■ Task directions: Copy the lines word for word. Begin at the line that contains "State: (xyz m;" and end with the final line of the data.

■ Input data:
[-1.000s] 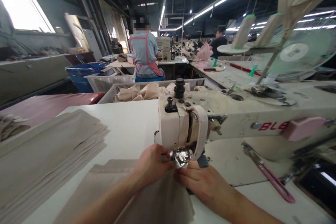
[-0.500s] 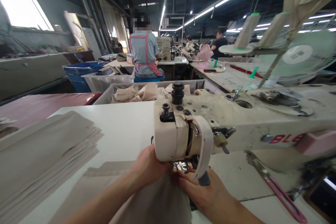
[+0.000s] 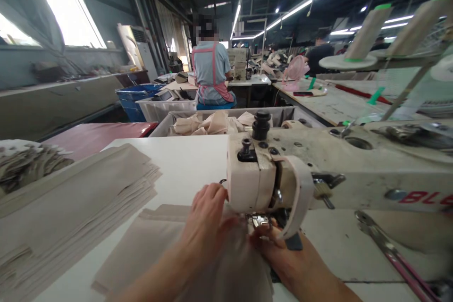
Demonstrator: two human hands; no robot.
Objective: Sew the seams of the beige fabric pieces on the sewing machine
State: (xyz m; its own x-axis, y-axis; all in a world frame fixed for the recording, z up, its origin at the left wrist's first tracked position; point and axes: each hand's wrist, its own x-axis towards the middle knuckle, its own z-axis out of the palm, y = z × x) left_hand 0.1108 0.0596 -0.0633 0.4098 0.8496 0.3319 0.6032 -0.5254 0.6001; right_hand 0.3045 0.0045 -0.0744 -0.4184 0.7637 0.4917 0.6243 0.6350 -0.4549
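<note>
- Since the earlier frames the view has swung right and tipped, so the sewing machine (image 3: 339,170) now sits further right, and the left hand (image 3: 207,226) has slid up beside the machine head, its fingers looser than before.
- The needle and presser foot (image 3: 261,220) are mostly hidden behind the machine head and a pale curved guard; only a glint of metal shows between the hands.
- The right hand (image 3: 283,255) is partly covered by the guard and a dark part, so I cannot tell whether its fingers pinch the cloth or merely press it.
- The beige cloth (image 3: 226,264) under both hands is blurred and runs off the bottom edge.
- The stack of beige pieces (image 3: 74,203) lies to the left, cut off by the frame, well apart from the hands; bare white table (image 3: 187,160) lies far of them.
- A single flat piece (image 3: 141,245) lies just left of the left forearm.
- The left hand lies palm down on the cloth, fingers spread and half-curled, tips touching the machine head.
- Both forearms come in from the near edge, converging at the foot.
- A person in a pink apron (image 3: 211,73) sits far behind, back turned.
</note>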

■ Answer to this task:
State: (xyz m; its own x-axis, y-axis; all in a world frame fixed for the recording, z up, its origin at the left wrist's first tracked position; point and axes: each hand's wrist, its own x-axis towards the middle knuckle, its own z-axis out of the palm, y = z × x) left_hand 0.1108 0.0596 -0.0633 0.4098 0.8496 0.3319 0.6032 -0.5254 0.6001; right_hand 0.3045 0.0045 -0.0744 -0.4184 0.7637 0.4917 0.6243 0.6350 -0.4549
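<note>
- Since the earlier frames the view has swung right and tipped, so the sewing machine (image 3: 339,170) now sits further right, and the left hand (image 3: 207,226) has slid up beside the machine head, its fingers looser than before.
- The needle and presser foot (image 3: 261,220) are mostly hidden behind the machine head and a pale curved guard; only a glint of metal shows between the hands.
- The right hand (image 3: 283,255) is partly covered by the guard and a dark part, so I cannot tell whether its fingers pinch the cloth or merely press it.
- The beige cloth (image 3: 226,264) under both hands is blurred and runs off the bottom edge.
- The stack of beige pieces (image 3: 74,203) lies to the left, cut off by the frame, well apart from the hands; bare white table (image 3: 187,160) lies far of them.
- A single flat piece (image 3: 141,245) lies just left of the left forearm.
- The left hand lies palm down on the cloth, fingers spread and half-curled, tips touching the machine head.
- Both forearms come in from the near edge, converging at the foot.
- A person in a pink apron (image 3: 211,73) sits far behind, back turned.
</note>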

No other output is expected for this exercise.